The Necessary Pain of Loss
Updated: Oct 20, 2022

I threw the phone at the couch in frustration. How could he? I only had one close friend that was going to my high school, and now he is switching high schools? I was already nervous to start high school, and now my closest friend wouldn’t be there. I felt betrayed and scared.
Fast forward to my junior year of high school. I was in woodshop making a piano bench. Part of the process involved drilling holes into the legs of the piano bench. I would later fill the holes with wood. It was a necessary part of bringing the side of the bench in to connect with the leg. As I was drilling, I began to imagine that I was the wood and how it must feel to get drilled into. Not only the pain of having a sharp tool pressed into you, you also were losing part of yourself as it got cut away. The pain of loss would have been strong if I was the wood.
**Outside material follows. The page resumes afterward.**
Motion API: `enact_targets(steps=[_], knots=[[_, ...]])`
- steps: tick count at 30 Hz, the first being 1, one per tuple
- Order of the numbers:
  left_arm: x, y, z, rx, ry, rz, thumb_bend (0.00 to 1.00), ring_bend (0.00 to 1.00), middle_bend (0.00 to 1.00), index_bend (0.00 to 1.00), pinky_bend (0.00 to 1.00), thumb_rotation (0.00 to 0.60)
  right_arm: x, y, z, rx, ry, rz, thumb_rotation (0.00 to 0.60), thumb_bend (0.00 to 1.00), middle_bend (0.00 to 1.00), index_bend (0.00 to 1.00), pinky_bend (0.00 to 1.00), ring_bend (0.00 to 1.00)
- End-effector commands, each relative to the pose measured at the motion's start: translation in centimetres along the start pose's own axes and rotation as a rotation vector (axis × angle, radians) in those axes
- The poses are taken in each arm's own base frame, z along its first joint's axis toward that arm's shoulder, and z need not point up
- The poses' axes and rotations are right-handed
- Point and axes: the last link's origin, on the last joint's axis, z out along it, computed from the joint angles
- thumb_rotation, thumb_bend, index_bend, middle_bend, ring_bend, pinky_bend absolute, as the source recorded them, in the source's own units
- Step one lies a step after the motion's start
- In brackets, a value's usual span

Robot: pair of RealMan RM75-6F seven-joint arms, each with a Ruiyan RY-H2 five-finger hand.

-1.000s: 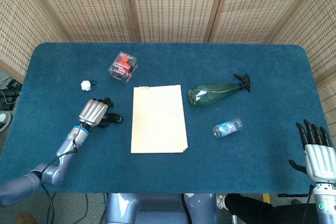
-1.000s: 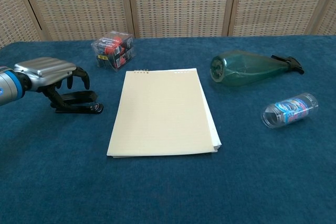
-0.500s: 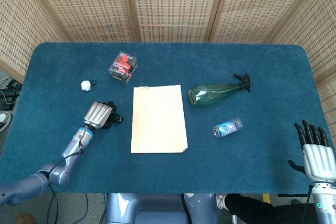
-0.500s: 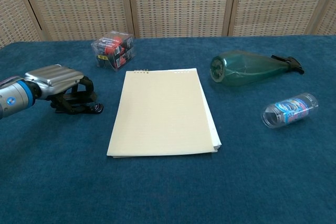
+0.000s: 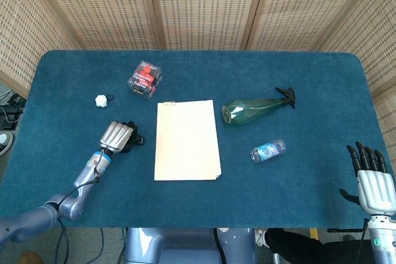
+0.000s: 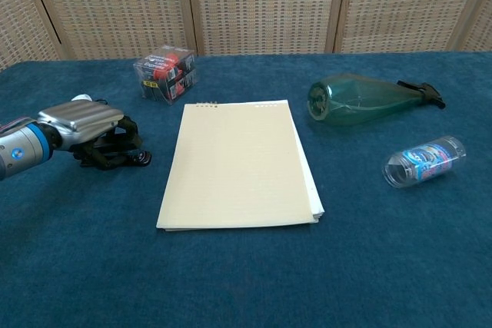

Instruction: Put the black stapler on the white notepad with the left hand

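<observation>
The bench (image 5: pixel 297 214) is covered in blue cloth and is backed by woven screens (image 5: pixel 198 4). The notepad (image 5: pixel 186 140) lies flat near the middle of the bench, its spiral edge turned toward the screens; in the chest view a second sheet is seen protruding along its right edge.

A green spray bottle (image 5: pixel 253 109) lies on its side to the right of the notepad, its black trigger end pointing away from it. A clear box (image 5: pixel 145 79) with red and black contents stands beyond the notepad's far left corner. A small clear bottle (image 5: pixel 268 150) with a blue label lies on its side nearer than the spray bottle and well apart from the notepad.

The left hand (image 6: pixel 84 119) is lowered over the stapler (image 6: pixel 123 158), which rests on the cloth just left of the notepad and apart from it. The fingers (image 6: pixel 123 134) are curled down around the stapler; a closed grip is indicated, though contact underneath is hidden by the hand. The stapler has not left the bench.

The right hand (image 5: pixel 371 177) is seen only in the head view, at the bench's near right corner, held upright with fingers straight and apart, holding nothing.

A small white object (image 5: pixel 101 99) lies near the left edge, beyond the left hand.
</observation>
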Motion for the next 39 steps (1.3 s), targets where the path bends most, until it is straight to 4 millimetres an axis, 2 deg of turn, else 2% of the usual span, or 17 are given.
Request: enact_targets(steps=[1,9,23,28,29,34,39], knots=[[0.3,0.0,-0.1,0.000,0.012,-0.012,0.36,0.43,0.32,0.41,0.52,0.600,0.0,0.0,0.0,0.000,0.001,0.001,0.600,0.00,0.00,0.00,0.00,0.00],[0.6,-0.1,-0.6,-0.013,0.019,-0.003,0.36,0.43,0.32,0.40,0.52,0.600,0.0,0.0,0.0,0.002,-0.002,0.003,0.600,0.00,0.00,0.00,0.00,0.00],[-0.5,0.0,-0.6,0.003,-0.009,0.012,0.36,0.43,0.32,0.41,0.53,0.600,0.1,-0.1,-0.2,0.007,0.001,0.010,0.600,0.00,0.00,0.00,0.00,0.00],[-0.5,0.0,-0.4,0.015,0.009,0.015,0.61,0.53,0.48,0.58,0.68,0.600,0.1,-0.1,-0.1,0.009,-0.001,0.014,0.600,0.00,0.00,0.00,0.00,0.00],[-0.5,0.0,-0.4,0.015,0.010,0.014,0.63,0.54,0.49,0.60,0.69,0.600,0.1,-0.1,-0.1,0.010,-0.001,0.015,0.600,0.00,0.00,0.00,0.00,0.00],[-0.3,0.0,-0.5,0.001,-0.009,0.005,0.65,0.55,0.51,0.62,0.69,0.600,0.1,0.0,-0.1,0.007,-0.003,0.018,0.600,0.00,0.00,0.00,0.00,0.00],[1.4,0.2,-0.7,-0.018,0.039,-0.022,0.65,0.55,0.51,0.62,0.69,0.600,0.2,0.0,-0.1,0.008,0.000,0.021,0.600,0.00,0.00,0.00,0.00,0.00]])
I then realized that the entire process of making a piano bench would be painful for the wood. It begins with taking rough wood, and then cutting it to the proper lengths. Then it is cut on the table saw for width, jointed for straightness, and planed for thickness. Each of those steps involves loss, and each step was repeated various times for different parts of the bench. Each step brought pain, but each step brought the wood closer to becoming something new.
I then realized that loss also can have a corresponding beauty. Without pain and loss, new creation could not take place. The wood had to have holes drilled into it so that something new could be put into its place. That new item was instrumental in helping the wood become a beautiful piano bench. If the wood focused on the moment, it would only notice the pain of loss, but once it became a piano bench it would realize the beautiful and necessary change that came over it.
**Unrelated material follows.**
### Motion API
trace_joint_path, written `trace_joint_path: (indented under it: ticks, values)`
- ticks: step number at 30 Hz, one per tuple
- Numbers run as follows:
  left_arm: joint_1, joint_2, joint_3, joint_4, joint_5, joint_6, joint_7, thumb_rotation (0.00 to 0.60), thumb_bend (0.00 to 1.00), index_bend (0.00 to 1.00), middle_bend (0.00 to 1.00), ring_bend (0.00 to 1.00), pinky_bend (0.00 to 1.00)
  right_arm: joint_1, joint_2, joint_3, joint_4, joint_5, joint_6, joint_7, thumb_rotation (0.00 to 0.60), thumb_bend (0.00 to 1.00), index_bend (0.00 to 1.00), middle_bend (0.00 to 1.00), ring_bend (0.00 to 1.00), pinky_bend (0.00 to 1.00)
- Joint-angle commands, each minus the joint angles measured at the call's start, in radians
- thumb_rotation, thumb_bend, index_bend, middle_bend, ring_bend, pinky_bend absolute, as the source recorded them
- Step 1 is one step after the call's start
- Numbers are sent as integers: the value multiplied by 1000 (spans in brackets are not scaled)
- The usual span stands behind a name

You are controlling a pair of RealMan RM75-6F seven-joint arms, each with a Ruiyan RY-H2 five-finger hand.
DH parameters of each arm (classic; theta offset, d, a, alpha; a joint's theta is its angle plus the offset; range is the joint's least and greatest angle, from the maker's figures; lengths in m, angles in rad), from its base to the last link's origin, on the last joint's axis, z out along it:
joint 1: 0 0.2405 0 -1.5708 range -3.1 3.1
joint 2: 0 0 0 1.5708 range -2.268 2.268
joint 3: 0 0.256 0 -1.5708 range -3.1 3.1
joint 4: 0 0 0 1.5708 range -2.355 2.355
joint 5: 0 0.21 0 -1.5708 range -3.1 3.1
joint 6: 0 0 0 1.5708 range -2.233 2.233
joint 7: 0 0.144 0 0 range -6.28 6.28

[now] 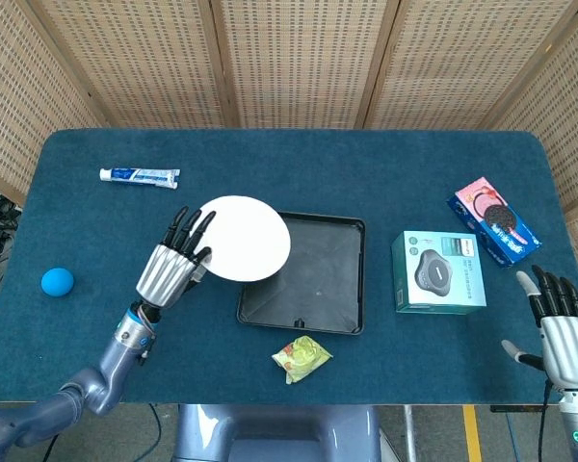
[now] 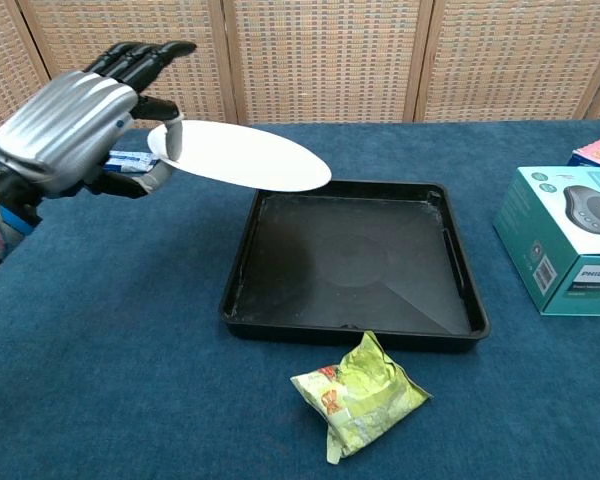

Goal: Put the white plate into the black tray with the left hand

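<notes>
Plate (image 2: 242,157) pinched by its rim in the left robot hand (image 2: 75,125) hangs tilted over the tray (image 2: 355,330)'s left wall. Best to carry it over the middle, level it, then lower before letting go.

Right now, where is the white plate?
The white plate is held in the air by the left hand, tilted, overlapping the black tray's left edge in the head view.

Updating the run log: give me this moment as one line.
left hand: holds white plate aloft, tilted | plate: overlaps black tray left edge | right hand: open, idle
</notes>
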Motion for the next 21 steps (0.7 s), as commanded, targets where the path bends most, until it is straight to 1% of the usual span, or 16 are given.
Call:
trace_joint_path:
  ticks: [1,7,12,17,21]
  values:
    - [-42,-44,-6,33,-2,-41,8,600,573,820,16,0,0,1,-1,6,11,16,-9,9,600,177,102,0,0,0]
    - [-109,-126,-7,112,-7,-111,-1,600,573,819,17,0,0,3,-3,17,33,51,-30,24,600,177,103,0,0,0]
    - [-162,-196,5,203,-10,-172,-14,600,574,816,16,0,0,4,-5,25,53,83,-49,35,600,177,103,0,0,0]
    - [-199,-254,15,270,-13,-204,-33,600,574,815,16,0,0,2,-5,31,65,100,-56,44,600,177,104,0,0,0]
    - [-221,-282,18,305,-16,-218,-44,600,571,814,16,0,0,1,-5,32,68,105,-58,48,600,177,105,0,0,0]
That moment is when I also realized the beauty that followed losing my best friend to a different high school. While at that high school, he became friends with a group of people who I then became friends with. Those friendships continue to this day. If my friend had not left me, I would never have gained some of my most dear relationships and biggest life lessons in my most pivotal time of development. When my friend left me to go to a different high school, all I could feel was the pain of loss. Looking back years later, I realized how that loss helped me to become something greater.
The point of this is not to say that all loss is a good thing. Losing family members to death among other large trials does not guarantee that your life will be greater because of that loss. However, much of loss we experience in life shuts doors so that other better ones can open. Sometimes we need to be willing to let things go so that we can have the time, ability, or opportunity to be part of something greater.
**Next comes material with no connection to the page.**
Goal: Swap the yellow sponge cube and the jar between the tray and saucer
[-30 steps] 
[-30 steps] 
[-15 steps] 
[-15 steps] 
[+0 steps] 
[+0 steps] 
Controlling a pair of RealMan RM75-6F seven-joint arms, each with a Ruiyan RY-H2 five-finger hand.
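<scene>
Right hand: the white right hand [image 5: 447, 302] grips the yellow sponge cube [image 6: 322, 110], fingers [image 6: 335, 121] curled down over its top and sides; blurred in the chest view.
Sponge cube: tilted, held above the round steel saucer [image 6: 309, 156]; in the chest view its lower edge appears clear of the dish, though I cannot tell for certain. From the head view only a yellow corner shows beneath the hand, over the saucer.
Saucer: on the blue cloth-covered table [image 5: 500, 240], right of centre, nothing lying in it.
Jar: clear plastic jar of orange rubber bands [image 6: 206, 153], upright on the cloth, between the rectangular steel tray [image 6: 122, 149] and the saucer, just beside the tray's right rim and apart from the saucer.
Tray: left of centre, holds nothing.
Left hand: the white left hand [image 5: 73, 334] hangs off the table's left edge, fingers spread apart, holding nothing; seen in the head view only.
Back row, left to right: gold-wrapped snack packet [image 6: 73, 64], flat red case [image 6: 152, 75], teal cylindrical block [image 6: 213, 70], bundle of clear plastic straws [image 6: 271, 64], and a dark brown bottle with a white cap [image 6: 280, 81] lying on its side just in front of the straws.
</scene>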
While loss hurts when it is happening, the pain can help remind us that there are good days ahead, as the holes that are there now can become part of something new, something bigger, or something that ends up blessing us more than what we had before. With some patience and faith, we can understand that, like a piano bench, beauty, meaning, and opportunity all take shape as we are refined and lose things that are important to us or that stop us from being shaped into all that we can be.